Return each line of the data below that contains the string "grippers".

Source data
%%
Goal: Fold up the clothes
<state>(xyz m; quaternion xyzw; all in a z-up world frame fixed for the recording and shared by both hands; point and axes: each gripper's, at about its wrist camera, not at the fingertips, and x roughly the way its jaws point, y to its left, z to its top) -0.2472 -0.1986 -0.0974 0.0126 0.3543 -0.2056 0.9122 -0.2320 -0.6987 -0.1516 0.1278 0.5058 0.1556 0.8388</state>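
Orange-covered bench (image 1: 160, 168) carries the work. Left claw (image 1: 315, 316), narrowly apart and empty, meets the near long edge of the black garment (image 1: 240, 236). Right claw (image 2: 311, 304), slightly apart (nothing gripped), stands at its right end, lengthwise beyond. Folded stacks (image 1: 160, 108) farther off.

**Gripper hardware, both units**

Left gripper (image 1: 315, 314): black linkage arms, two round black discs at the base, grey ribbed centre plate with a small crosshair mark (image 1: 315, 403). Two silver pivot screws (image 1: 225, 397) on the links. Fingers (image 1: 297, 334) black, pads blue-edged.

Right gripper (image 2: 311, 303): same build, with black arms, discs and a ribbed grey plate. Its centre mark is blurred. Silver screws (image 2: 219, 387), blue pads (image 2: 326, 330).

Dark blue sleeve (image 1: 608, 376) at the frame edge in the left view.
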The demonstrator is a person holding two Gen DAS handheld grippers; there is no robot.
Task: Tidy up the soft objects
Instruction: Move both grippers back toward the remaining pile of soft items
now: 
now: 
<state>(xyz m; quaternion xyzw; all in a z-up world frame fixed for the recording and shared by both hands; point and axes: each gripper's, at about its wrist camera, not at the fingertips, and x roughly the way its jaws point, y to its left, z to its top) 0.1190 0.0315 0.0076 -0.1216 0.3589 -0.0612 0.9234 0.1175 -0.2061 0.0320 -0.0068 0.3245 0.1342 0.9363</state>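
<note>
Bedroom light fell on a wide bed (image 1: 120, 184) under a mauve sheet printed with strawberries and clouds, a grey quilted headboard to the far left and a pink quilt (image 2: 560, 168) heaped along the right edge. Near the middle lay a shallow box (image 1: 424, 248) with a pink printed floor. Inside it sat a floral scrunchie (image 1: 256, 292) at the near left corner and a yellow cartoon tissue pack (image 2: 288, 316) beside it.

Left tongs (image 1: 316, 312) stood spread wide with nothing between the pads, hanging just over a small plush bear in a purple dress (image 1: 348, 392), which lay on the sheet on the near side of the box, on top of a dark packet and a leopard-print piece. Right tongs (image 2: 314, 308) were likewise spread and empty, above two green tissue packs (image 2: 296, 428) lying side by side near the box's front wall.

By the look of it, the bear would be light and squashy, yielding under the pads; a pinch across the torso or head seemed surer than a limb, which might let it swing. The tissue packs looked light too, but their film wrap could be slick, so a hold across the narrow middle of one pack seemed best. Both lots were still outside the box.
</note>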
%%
Result below:
The demonstrator is a person holding two Gen DAS handheld grippers; there is no robot.
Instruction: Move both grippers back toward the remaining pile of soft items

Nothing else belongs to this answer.